• _INPUT FOR THIS TASK_
########################################

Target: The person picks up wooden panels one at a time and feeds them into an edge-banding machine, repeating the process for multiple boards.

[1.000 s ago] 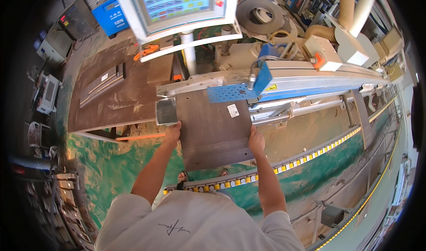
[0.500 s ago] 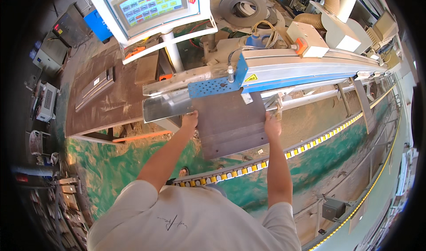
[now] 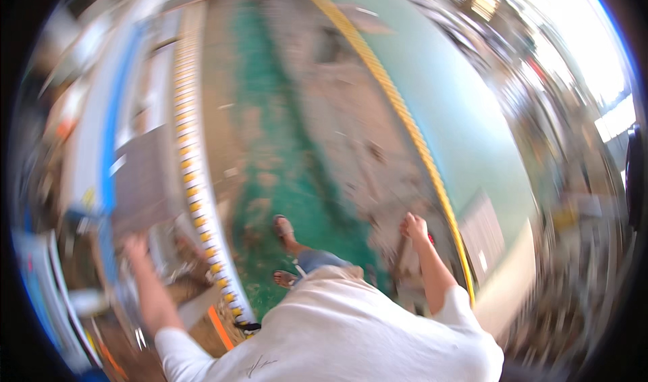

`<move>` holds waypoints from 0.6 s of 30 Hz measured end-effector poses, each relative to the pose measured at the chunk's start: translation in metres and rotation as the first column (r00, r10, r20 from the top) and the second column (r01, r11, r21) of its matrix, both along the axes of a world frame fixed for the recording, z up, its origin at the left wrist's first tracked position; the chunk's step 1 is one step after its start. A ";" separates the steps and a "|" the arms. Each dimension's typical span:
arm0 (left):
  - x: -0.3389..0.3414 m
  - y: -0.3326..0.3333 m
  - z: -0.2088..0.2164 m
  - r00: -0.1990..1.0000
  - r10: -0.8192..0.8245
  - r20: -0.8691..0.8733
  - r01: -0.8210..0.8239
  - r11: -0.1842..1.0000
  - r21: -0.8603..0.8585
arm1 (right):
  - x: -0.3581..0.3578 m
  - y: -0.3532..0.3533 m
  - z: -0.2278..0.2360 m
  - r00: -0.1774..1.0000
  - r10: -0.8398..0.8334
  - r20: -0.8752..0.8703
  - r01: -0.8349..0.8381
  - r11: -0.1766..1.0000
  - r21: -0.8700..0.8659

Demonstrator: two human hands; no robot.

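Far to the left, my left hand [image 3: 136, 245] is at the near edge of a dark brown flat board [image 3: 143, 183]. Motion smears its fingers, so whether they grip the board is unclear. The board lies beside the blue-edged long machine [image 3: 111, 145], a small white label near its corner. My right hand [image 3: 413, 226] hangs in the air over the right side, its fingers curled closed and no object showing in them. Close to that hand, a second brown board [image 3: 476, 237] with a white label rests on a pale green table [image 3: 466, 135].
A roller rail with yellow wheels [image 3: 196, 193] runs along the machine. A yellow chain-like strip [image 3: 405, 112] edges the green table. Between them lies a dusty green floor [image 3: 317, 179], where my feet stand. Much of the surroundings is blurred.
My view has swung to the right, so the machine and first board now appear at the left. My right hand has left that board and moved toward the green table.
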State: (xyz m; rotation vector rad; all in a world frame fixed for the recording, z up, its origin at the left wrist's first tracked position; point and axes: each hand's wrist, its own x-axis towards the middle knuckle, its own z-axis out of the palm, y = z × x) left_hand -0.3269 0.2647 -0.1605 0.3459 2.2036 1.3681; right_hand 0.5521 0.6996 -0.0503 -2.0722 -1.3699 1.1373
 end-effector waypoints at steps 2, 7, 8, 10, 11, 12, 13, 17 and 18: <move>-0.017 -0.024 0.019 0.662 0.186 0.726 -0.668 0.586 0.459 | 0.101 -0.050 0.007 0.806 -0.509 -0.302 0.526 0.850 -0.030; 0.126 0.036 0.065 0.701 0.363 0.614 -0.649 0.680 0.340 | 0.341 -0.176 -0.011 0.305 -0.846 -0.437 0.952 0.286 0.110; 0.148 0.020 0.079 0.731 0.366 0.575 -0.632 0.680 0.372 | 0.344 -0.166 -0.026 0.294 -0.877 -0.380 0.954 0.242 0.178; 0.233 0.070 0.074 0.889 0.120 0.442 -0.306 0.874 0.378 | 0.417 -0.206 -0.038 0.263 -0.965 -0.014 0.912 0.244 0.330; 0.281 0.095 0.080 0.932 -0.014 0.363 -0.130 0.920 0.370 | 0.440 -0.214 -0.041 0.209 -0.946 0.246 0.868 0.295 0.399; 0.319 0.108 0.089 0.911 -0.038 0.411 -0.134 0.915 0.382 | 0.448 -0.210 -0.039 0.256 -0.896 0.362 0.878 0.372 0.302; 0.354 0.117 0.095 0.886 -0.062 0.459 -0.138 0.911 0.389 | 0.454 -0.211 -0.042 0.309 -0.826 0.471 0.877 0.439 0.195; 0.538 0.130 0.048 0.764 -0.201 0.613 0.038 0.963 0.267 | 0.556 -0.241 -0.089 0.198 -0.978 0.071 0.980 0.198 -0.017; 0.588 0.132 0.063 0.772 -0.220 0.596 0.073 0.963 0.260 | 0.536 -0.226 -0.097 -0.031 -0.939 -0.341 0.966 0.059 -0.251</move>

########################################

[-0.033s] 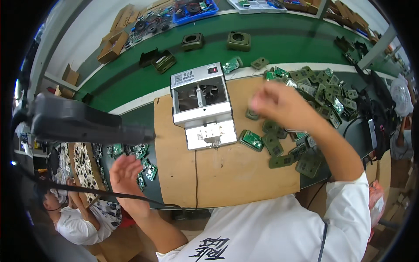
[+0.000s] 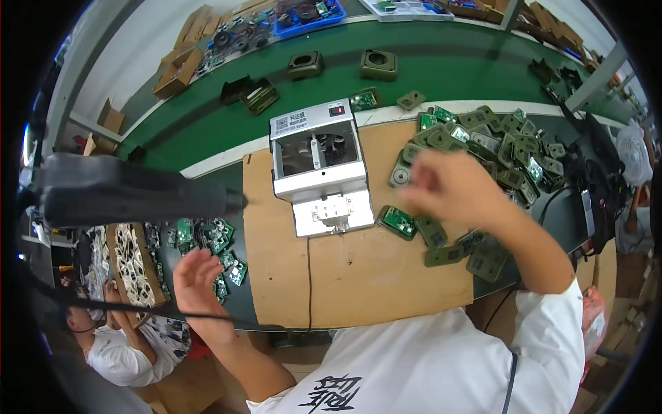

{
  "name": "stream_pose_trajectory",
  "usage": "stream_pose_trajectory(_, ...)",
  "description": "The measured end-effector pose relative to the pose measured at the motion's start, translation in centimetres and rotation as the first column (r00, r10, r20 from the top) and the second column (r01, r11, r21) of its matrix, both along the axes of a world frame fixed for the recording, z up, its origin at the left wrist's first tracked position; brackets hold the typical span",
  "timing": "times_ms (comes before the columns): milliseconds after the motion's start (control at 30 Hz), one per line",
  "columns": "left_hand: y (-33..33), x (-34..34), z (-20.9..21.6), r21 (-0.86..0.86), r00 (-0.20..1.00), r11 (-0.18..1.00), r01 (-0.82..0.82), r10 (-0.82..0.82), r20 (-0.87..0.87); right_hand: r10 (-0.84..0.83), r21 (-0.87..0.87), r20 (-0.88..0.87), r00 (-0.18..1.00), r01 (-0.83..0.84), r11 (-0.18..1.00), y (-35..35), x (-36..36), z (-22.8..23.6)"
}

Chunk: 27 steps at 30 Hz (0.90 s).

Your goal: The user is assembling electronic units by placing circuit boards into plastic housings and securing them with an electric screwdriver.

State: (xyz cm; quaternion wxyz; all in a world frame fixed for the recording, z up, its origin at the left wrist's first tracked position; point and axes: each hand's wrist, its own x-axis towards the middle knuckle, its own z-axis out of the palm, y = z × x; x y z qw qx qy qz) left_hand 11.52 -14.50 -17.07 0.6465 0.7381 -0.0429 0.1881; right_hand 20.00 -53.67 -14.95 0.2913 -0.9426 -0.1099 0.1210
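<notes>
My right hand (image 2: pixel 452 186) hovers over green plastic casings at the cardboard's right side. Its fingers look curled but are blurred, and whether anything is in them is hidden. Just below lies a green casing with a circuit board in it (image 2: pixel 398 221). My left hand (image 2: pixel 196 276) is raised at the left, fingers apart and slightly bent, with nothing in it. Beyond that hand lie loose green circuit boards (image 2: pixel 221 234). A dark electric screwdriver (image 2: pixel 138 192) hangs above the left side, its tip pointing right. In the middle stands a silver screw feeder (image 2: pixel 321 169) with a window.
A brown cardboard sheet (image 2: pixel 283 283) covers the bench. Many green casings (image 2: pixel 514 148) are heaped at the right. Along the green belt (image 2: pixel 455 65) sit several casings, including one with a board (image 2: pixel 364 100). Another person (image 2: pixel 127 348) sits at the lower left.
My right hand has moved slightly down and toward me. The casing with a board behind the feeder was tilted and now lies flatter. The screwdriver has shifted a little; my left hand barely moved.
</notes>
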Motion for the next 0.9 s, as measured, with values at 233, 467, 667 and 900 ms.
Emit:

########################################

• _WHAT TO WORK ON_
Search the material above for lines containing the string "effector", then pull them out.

• _COMPLETED EXERCISE_
`<move>` holds waypoints from 0.6 s of 30 Hz measured end-effector poses, each relative to the pose measured at the chunk's start: translation in metres and rotation as the first column (r00, r10, r20 from the top) and the second column (r01, r11, r21) of its matrix, both along the axes of a world frame fixed for the recording, z up, its origin at the left wrist's first tracked position; the chunk's step 1 is one step after its start. A ";" separates the steps and a "|" the arms. Each dimension's typical span:
 end-effector waypoints at steps 2, 7, 8, 10, 11, 12, 13, 17 and 18: <move>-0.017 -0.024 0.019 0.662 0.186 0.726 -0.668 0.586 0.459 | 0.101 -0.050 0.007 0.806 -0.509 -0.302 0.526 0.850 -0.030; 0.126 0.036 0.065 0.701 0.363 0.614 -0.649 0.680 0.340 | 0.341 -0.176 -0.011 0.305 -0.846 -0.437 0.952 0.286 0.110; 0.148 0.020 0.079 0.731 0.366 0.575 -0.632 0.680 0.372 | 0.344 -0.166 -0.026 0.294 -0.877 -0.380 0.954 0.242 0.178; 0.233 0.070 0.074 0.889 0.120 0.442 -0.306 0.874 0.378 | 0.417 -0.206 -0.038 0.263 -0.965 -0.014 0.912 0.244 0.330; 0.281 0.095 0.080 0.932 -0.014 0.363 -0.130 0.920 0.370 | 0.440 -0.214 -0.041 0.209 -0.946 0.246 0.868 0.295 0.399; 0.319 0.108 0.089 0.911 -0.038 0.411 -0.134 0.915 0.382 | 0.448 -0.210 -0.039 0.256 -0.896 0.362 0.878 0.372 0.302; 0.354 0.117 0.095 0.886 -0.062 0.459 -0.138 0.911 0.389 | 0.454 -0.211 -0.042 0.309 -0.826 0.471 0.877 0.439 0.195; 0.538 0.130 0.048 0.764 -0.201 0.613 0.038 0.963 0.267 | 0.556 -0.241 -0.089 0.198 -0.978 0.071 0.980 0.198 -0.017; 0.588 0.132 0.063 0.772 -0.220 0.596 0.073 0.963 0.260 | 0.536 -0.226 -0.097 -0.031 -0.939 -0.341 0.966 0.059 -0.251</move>
  "description": "The measured end-effector pose relative to the pose measured at the motion's start, translation in centimetres and rotation as the first column (r00, r10, r20 from the top) and the second column (r01, r11, r21) of its matrix, both along the axes of a world frame fixed for the recording, z up, its origin at the left wrist's first tracked position; brackets hold the typical span",

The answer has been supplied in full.